## [Exercise directions]
Each line with the string "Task" is to be copied from the records below.

(Data items)
==========

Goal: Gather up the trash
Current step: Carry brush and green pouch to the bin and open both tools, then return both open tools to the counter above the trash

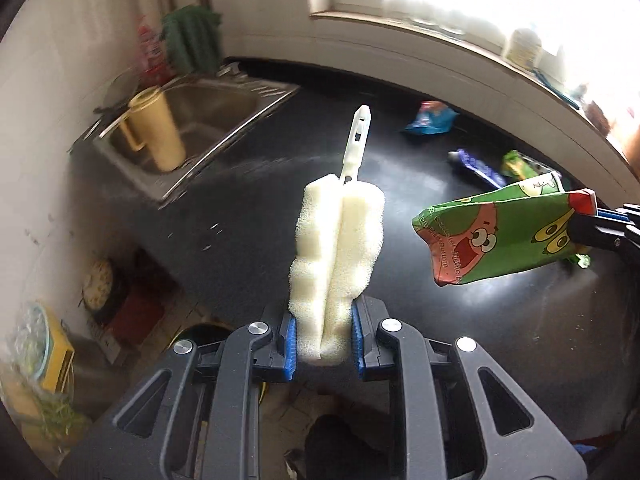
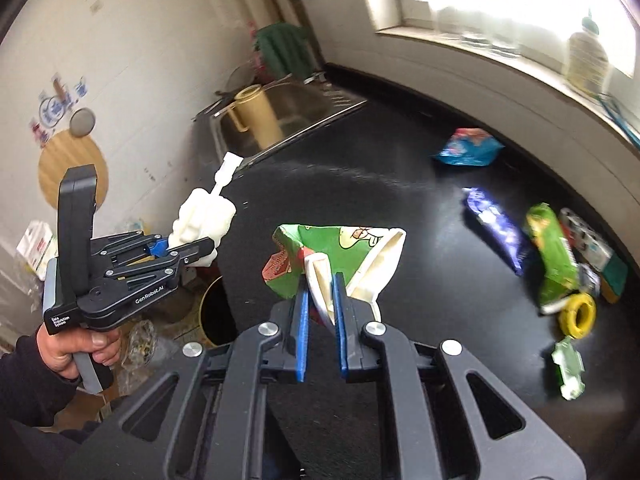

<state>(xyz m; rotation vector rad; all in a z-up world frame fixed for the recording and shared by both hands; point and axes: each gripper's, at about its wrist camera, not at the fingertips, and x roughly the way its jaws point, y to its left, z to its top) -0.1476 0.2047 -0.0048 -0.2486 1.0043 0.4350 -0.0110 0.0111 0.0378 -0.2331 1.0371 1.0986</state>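
Note:
My left gripper (image 1: 323, 336) is shut on a white sponge bottle brush (image 1: 340, 240), handle pointing away, held above the black counter's (image 1: 460, 320) left edge; it also shows in the right wrist view (image 2: 200, 220). My right gripper (image 2: 320, 292) is shut on a green cartoon snack bag (image 2: 340, 256), held in the air over the counter; the bag also shows in the left wrist view (image 1: 496, 236). A dark round bin opening (image 2: 218, 312) sits on the floor below the counter edge, under the left gripper.
On the counter lie a blue-red snack bag (image 2: 466, 148), a purple wrapper (image 2: 496, 224), a green packet (image 2: 554, 256), a yellow tape roll (image 2: 578, 314) and a small green wrapper (image 2: 568, 368). A steel sink (image 1: 200, 128) with a yellow jug (image 1: 156, 128) is at far left.

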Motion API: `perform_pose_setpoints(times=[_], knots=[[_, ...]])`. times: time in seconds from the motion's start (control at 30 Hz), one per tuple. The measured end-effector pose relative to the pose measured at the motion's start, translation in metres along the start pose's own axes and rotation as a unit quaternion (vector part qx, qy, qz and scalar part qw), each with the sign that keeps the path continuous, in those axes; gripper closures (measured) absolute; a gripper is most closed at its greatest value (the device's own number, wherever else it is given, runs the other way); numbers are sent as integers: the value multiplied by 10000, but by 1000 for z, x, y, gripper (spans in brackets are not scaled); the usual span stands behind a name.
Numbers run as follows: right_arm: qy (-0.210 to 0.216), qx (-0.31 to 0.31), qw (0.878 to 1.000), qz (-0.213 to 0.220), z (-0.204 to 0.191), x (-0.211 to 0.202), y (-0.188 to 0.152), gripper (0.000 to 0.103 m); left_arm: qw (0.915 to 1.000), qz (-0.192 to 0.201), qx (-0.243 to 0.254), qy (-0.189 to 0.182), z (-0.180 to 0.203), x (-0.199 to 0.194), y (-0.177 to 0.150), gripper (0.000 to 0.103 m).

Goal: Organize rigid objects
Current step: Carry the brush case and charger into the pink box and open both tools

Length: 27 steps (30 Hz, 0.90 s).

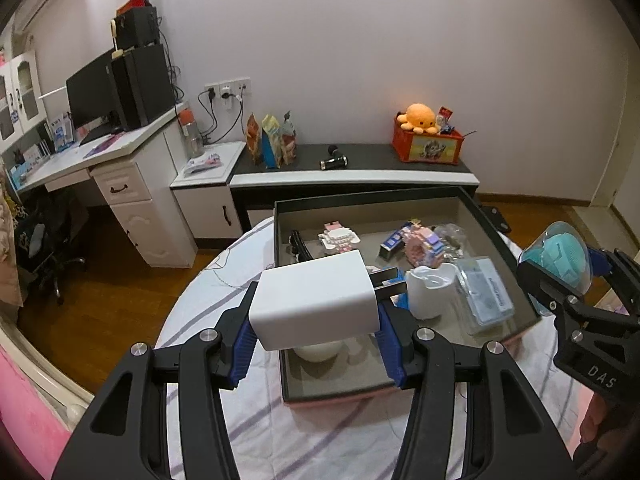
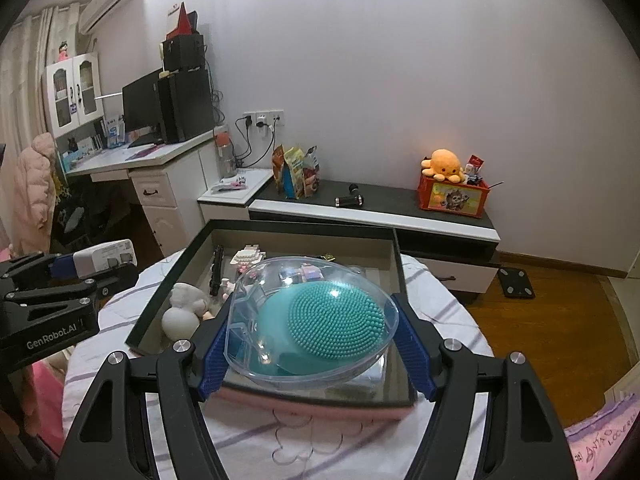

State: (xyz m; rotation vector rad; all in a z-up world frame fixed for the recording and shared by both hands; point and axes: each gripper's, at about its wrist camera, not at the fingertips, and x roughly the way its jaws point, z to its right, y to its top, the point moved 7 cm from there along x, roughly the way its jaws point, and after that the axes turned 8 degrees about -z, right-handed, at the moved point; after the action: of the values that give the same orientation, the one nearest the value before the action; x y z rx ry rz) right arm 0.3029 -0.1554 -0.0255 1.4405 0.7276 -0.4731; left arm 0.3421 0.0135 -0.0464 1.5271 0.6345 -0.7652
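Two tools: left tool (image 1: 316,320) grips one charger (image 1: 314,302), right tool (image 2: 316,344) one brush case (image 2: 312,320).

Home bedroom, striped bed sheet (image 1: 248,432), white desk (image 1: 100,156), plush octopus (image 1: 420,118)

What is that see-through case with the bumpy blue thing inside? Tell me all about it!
The clear case is a rounded shell of clear, shiny plastic. Inside lies a teal brush head covered in tiny soft-looking nubs. The right gripper holds it by its sides between blue ribbed fingers, up over the near edge of the open box.
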Motion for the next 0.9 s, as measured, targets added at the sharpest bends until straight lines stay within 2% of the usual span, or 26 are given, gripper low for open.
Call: perform_pose_setpoints(times=[0.17, 0.3, 0.67, 0.77, 0.9], knots=[[60, -32, 9998, -197, 2, 26, 2, 30, 9993, -347, 138, 29, 6, 33, 1, 50], [96, -21, 9991, -415, 3, 49, 1, 30, 9980, -576, 233, -120, 15, 51, -2, 50], [66, 142, 9968, -786, 12, 77, -7, 30, 9964, -809, 258, -53, 14, 75, -6, 50], [64, 108, 9963, -848, 12, 80, -7, 30, 9963, -771, 331, -192, 14, 76, 4, 50], [94, 71, 9969, -773, 13, 77, 6, 30, 9951, -793, 577, -115, 17, 83, 28, 50]])
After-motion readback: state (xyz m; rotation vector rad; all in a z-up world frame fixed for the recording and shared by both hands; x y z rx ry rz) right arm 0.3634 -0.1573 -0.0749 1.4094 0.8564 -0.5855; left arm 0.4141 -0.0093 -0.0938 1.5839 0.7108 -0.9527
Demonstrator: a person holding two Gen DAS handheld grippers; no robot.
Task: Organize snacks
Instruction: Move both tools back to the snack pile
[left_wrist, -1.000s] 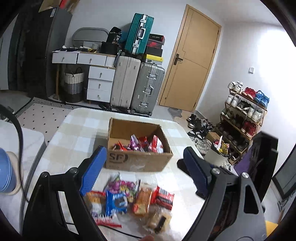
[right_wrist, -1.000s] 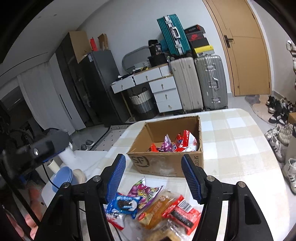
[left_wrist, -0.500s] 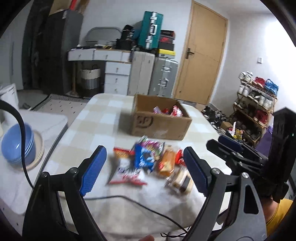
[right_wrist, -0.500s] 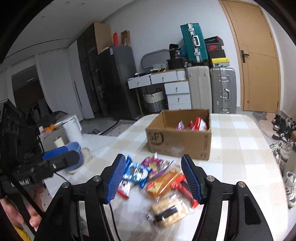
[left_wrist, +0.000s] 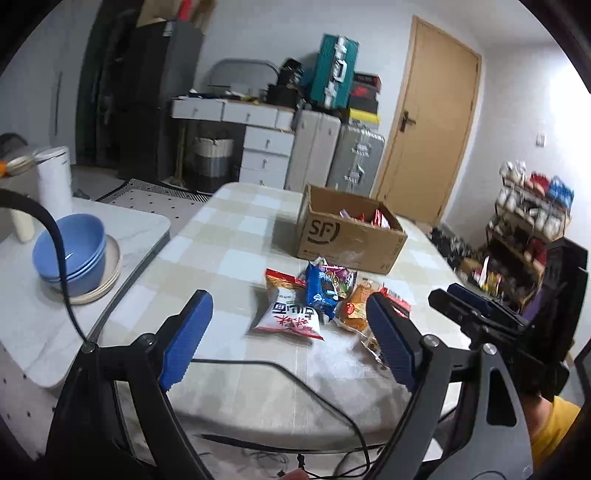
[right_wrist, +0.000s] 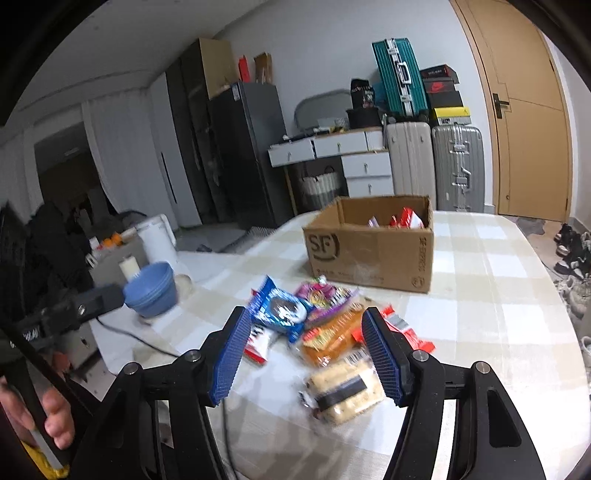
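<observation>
Checked table (right_wrist: 480, 295): one box (right_wrist: 373, 258), six snacks (right_wrist: 332, 332).

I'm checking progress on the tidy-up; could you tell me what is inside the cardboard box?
The cardboard box holds a few snack packets, red and white ones showing above the rim. Its front wall hides the box floor and anything lower.

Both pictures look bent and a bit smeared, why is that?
Left wrist view: fisheye lens bows the door; the white snack bag is slightly motion-blurred. Right wrist view: dark round corners, and the cracker pack is smeared.
</observation>
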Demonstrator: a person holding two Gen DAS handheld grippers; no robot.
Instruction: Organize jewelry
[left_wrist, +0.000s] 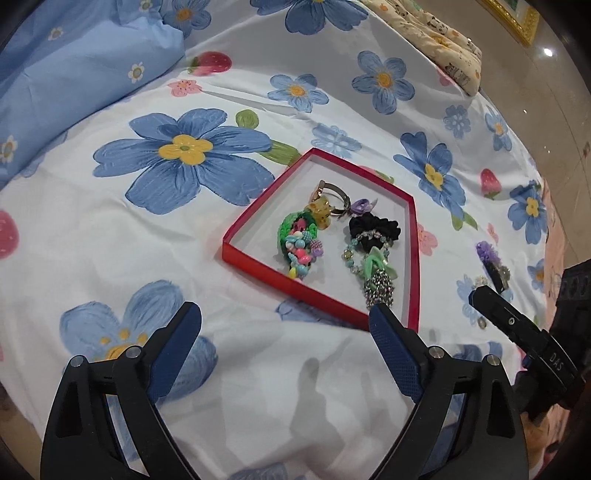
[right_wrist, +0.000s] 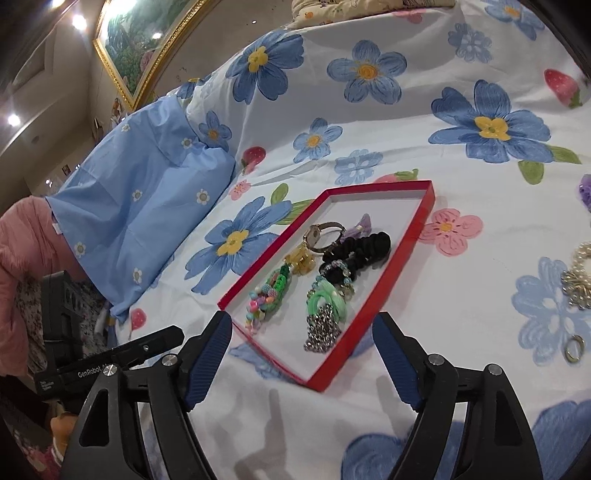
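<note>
Jewelry (left_wrist: 325, 236) lies heaped in the red tray (left_wrist: 321, 291) at frame centre on the floral bedsheet (left_wrist: 110, 229). Left gripper (left_wrist: 286, 325) and right gripper (right_wrist: 303, 332) hover low at each frame's bottom, jaws spread wide, holding nothing.

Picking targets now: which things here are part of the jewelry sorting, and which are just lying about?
Job:
red tray
watch
black scrunchie
chain piece
pearl bracelet, outside the tray
ring, outside the tray

Lying about:
blue pillow
framed picture
pink quilt
</note>
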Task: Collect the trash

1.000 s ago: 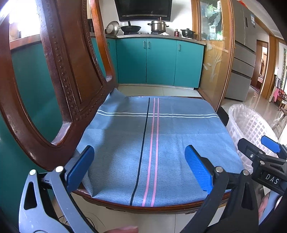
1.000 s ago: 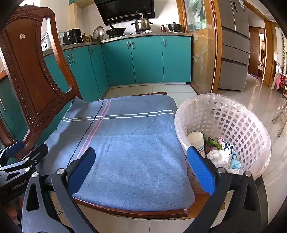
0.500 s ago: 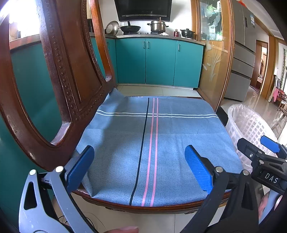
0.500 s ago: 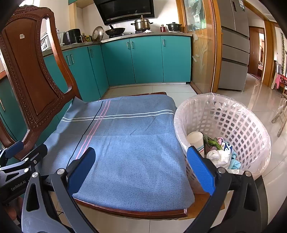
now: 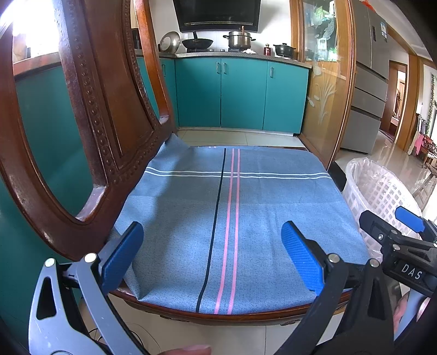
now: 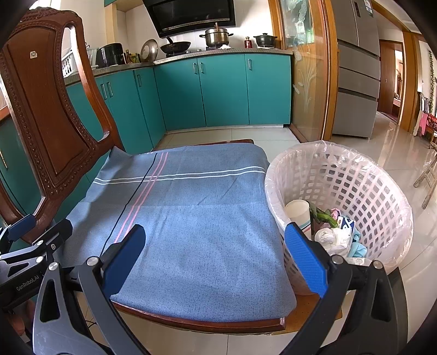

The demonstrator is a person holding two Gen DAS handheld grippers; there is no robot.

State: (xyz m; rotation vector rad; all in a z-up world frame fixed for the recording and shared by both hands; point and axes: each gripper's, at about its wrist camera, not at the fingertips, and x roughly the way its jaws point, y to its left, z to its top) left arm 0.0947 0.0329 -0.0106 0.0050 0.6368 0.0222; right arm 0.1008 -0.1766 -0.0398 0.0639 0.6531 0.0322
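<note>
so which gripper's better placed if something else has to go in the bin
Right, probably. The right gripper is open and empty with the bin just off its right finger. The left gripper, also open, sits over the cloth nearer the chair back, farther from the bin.

The room is a kitchen with teal cabinets [image 6: 224, 90] under a grey counter [image 6: 218, 52], where pots stand below a dark hood [image 6: 191, 16]. A carved wooden chair [image 6: 46, 114] carries a blue striped cloth [image 6: 191, 218]. The pale tiled floor [image 6: 396, 142] shines, and a grey fridge [image 6: 357, 68] stands to the right.
</note>
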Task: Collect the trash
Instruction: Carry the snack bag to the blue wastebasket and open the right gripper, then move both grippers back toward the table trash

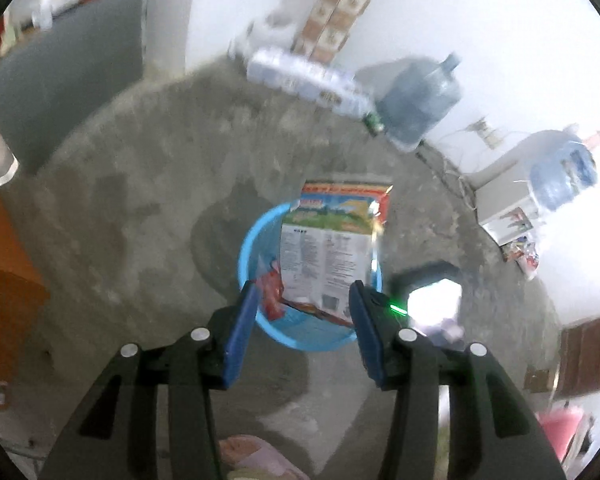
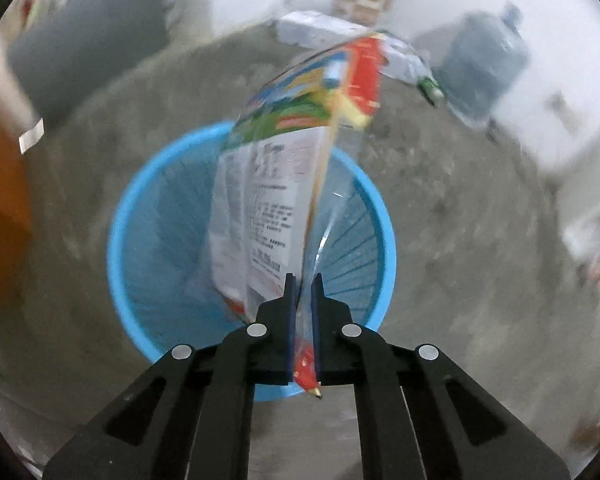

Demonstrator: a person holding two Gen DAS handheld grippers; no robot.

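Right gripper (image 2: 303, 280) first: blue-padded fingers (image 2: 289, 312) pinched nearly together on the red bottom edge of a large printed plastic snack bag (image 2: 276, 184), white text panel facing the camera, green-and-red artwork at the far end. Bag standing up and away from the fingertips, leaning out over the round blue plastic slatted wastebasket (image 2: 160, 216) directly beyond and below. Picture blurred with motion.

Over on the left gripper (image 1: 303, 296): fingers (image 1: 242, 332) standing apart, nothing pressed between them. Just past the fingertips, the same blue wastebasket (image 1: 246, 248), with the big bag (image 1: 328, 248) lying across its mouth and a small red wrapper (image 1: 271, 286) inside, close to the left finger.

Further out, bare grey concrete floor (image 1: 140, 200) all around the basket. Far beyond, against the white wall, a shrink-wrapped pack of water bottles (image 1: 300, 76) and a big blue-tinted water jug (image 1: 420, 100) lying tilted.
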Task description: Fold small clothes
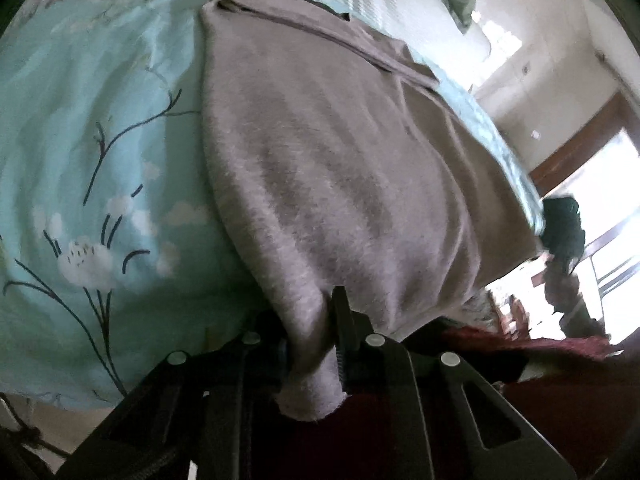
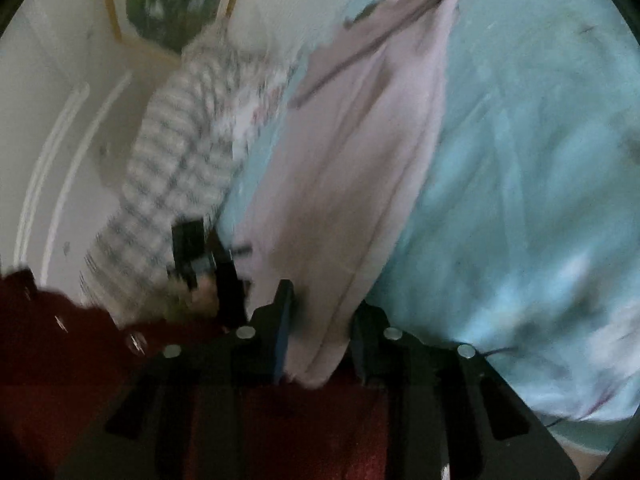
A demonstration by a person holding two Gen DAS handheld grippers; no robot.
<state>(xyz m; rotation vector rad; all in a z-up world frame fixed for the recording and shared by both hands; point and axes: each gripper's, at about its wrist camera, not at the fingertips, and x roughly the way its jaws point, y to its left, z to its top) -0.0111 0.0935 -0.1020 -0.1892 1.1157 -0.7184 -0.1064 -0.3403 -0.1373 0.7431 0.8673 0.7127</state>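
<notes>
Garment (image 1: pixel 340 184): soft mauve-grey knit, lying spread on the bed (image 1: pixel 100 152), near edge hanging off toward the camera.

Left hand-held gripper (image 1: pixel 310 344) is clenched on one near corner; cloth is bunched between the jaws and a tail pokes out below them. Right hand-held gripper (image 2: pixel 320 332) has the other near corner between its jaws, pads look pressed on a thick roll of fabric, though that view is blurred.

Handling, my read: light, limp, no stiffness, slightly fuzzy so it should not slip out of the pads. It will sag between the two grips and drag on the bedsheet. Best holds are the corners or hem, both taken evenly, so the edge stays straight when carried over.

Further out: collar end (image 1: pixel 256 4) lies flat at the far side. Beyond that, striped cloth (image 2: pixel 176 152) beside the garment in the right view.
</notes>
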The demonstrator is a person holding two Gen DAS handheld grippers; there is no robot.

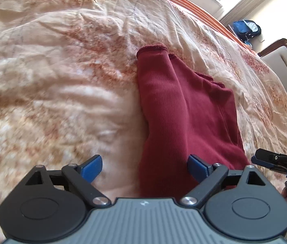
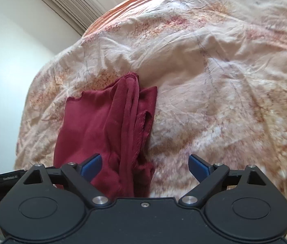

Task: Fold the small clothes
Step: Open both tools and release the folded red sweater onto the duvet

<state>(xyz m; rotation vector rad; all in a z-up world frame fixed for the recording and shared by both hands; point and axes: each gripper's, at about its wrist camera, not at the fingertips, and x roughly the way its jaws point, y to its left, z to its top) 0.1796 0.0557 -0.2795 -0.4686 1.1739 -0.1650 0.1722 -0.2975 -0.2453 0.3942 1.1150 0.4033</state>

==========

## [Output of the exercise]
Task: Organize snacks
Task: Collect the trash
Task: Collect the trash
Task description: Fold small clothes
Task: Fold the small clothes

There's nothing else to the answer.